%%

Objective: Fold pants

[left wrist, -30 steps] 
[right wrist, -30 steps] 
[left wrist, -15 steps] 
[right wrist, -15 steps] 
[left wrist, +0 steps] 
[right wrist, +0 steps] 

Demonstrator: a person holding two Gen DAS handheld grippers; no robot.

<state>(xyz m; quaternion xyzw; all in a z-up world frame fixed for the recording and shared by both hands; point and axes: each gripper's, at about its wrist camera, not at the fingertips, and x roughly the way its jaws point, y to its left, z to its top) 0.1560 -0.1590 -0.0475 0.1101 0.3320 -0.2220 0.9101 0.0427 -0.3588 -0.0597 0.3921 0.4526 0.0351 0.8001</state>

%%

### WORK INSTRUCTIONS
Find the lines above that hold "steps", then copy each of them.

### EXPECTED ANSWER
[left wrist, -30 steps] 
[right wrist, -30 steps] 
[left wrist, -15 steps] 
[right wrist, -15 steps] 
[left wrist, +0 steps] 
[right wrist, +0 steps] 

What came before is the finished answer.